(Beginning of INFORMATION PROVIDED)
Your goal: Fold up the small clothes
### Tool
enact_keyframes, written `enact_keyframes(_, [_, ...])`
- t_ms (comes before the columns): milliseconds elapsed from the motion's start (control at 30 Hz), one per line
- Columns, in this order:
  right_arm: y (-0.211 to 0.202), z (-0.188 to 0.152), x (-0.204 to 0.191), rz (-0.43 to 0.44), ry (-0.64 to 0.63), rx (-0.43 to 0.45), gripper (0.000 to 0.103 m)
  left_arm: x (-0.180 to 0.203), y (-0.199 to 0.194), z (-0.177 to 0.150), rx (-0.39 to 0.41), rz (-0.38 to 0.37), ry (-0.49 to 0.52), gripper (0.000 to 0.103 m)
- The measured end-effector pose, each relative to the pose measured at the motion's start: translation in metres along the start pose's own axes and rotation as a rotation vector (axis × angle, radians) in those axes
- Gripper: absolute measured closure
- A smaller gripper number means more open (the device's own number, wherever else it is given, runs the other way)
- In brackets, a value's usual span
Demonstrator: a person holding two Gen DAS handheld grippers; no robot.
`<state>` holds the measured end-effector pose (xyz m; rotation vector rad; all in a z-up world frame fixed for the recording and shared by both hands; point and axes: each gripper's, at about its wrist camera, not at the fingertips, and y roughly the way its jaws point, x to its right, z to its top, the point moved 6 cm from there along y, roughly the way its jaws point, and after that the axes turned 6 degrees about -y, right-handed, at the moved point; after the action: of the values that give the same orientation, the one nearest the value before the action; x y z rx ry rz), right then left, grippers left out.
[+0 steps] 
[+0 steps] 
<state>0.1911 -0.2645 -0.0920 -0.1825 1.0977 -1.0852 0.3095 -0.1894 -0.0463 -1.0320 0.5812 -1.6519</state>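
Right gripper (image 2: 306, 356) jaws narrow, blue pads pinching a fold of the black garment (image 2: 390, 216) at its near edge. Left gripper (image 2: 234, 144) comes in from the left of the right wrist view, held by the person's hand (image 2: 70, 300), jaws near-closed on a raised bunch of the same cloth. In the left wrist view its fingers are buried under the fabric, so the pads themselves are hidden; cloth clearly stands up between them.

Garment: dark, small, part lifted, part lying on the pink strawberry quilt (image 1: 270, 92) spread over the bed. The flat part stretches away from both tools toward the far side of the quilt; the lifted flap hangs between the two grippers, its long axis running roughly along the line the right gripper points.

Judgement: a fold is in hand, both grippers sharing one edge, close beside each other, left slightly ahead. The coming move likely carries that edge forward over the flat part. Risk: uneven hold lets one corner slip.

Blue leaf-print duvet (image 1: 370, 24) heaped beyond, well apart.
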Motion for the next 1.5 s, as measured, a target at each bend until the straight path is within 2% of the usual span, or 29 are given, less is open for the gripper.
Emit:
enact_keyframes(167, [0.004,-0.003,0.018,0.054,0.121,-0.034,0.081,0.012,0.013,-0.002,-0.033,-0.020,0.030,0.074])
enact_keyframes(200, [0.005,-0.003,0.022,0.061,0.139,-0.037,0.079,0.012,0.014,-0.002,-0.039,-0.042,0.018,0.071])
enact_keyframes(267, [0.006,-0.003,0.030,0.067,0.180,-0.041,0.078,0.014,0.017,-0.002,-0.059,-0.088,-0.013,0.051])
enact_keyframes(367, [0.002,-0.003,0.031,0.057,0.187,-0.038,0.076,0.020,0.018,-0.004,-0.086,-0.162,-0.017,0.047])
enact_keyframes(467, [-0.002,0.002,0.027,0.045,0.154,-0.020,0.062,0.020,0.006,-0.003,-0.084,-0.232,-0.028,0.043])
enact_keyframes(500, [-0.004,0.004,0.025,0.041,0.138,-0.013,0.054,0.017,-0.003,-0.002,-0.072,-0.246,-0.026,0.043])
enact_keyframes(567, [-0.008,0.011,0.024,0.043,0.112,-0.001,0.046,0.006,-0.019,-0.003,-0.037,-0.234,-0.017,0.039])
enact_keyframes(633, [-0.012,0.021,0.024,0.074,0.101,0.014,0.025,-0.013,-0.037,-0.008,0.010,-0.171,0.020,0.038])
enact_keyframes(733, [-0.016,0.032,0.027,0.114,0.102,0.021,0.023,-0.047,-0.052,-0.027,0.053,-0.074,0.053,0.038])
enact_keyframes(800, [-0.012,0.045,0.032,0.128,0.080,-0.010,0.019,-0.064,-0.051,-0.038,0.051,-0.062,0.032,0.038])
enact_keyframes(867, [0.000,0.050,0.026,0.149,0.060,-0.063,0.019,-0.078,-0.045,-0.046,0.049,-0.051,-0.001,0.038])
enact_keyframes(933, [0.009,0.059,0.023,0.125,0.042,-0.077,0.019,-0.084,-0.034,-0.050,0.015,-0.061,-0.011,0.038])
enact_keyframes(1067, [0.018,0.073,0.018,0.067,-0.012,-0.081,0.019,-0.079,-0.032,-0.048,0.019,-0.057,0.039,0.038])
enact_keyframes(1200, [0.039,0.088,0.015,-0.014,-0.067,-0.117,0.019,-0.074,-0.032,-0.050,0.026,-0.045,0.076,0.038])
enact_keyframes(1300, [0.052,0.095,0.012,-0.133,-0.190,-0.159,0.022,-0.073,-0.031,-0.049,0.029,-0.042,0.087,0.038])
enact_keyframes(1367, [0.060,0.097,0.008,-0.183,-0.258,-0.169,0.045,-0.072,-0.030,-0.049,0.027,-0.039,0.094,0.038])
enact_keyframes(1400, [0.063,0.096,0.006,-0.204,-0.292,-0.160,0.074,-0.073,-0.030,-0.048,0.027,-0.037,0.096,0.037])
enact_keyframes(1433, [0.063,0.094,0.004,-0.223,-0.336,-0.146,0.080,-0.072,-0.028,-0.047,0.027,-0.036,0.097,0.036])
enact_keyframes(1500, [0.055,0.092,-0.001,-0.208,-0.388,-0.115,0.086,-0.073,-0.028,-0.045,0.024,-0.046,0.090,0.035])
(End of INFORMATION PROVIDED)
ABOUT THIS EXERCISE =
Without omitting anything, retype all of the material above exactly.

COMPLETED TASK =
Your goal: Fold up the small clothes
### Tool
enact_keyframes, written `enact_keyframes(_, [_, ...])`
- t_ms (comes before the columns): milliseconds elapsed from the motion's start (control at 30 Hz), one per line
- Columns, in this order:
  right_arm: y (-0.211 to 0.202), z (-0.188 to 0.152), x (-0.204 to 0.191), rz (-0.43 to 0.44), ry (-0.64 to 0.63), rx (-0.43 to 0.45), gripper (0.000 to 0.103 m)
  left_arm: x (-0.180 to 0.203), y (-0.199 to 0.194), z (-0.177 to 0.150), rx (-0.39 to 0.41), rz (-0.38 to 0.37), ry (-0.49 to 0.52), gripper (0.000 to 0.103 m)
- The measured end-effector pose, each relative to the pose measured at the motion's start: translation in metres along the start pose's own axes and rotation as a rotation vector (axis × angle, radians) in those axes
- Gripper: absolute measured closure
- A smaller gripper number means more open (the device's own number, wherever else it is given, runs the other way)
- In brackets, a value's usual span
Demonstrator: a person holding two Gen DAS handheld grippers; no robot.
`<state>` holds the measured end-effector pose (xyz m; rotation vector rad; all in a z-up world frame fixed for the recording and shared by both hands; point and axes: each gripper's, at about its wrist camera, not at the fingertips, and y roughly the way its jaws point, x to its right, z to its top, the point moved 6 cm from there along y, roughly the way its jaws point, and after that the axes turned 6 degrees about -y, right-handed, at the moved point; after the action: of the values that give the same orientation, the one nearest the value before the action; x y z rx ry rz), right then left, grippers left out.
[+0 steps] 
[+0 steps] 
<state>0.1911 -0.2645 -0.0920 -0.1825 1.0977 -1.0852 0.3095 -0.1894 -0.0463 -1.0320 0.5812 -1.6519</state>
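Right gripper (image 2: 306, 356) jaws narrow, blue pads pinching a fold of the black garment (image 2: 390, 216) at its near edge. Left gripper (image 2: 234, 144) comes in from the left of the right wrist view, held by the person's hand (image 2: 70, 300), jaws near-closed on a raised bunch of the same cloth. In the left wrist view its fingers are buried under the fabric, so the pads themselves are hidden; cloth clearly stands up between them.

Garment: dark, small, part lifted, part lying on the pink strawberry quilt (image 1: 270, 92) spread over the bed. The flat part stretches away from both tools toward the far side of the quilt; the lifted flap hangs between the two grippers, its long axis running roughly along the line the right gripper points.

Judgement: a fold is in hand, both grippers sharing one edge, close beside each other, left slightly ahead. The coming move likely carries that edge forward over the flat part. Risk: uneven hold lets one corner slip.

Blue leaf-print duvet (image 1: 370, 24) heaped beyond, well apart.
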Motion for the next 1.5 s, as measured, a target at each bend until the straight path is within 2% of the usual span, or 29 are given, less is open for the gripper.
Emit:
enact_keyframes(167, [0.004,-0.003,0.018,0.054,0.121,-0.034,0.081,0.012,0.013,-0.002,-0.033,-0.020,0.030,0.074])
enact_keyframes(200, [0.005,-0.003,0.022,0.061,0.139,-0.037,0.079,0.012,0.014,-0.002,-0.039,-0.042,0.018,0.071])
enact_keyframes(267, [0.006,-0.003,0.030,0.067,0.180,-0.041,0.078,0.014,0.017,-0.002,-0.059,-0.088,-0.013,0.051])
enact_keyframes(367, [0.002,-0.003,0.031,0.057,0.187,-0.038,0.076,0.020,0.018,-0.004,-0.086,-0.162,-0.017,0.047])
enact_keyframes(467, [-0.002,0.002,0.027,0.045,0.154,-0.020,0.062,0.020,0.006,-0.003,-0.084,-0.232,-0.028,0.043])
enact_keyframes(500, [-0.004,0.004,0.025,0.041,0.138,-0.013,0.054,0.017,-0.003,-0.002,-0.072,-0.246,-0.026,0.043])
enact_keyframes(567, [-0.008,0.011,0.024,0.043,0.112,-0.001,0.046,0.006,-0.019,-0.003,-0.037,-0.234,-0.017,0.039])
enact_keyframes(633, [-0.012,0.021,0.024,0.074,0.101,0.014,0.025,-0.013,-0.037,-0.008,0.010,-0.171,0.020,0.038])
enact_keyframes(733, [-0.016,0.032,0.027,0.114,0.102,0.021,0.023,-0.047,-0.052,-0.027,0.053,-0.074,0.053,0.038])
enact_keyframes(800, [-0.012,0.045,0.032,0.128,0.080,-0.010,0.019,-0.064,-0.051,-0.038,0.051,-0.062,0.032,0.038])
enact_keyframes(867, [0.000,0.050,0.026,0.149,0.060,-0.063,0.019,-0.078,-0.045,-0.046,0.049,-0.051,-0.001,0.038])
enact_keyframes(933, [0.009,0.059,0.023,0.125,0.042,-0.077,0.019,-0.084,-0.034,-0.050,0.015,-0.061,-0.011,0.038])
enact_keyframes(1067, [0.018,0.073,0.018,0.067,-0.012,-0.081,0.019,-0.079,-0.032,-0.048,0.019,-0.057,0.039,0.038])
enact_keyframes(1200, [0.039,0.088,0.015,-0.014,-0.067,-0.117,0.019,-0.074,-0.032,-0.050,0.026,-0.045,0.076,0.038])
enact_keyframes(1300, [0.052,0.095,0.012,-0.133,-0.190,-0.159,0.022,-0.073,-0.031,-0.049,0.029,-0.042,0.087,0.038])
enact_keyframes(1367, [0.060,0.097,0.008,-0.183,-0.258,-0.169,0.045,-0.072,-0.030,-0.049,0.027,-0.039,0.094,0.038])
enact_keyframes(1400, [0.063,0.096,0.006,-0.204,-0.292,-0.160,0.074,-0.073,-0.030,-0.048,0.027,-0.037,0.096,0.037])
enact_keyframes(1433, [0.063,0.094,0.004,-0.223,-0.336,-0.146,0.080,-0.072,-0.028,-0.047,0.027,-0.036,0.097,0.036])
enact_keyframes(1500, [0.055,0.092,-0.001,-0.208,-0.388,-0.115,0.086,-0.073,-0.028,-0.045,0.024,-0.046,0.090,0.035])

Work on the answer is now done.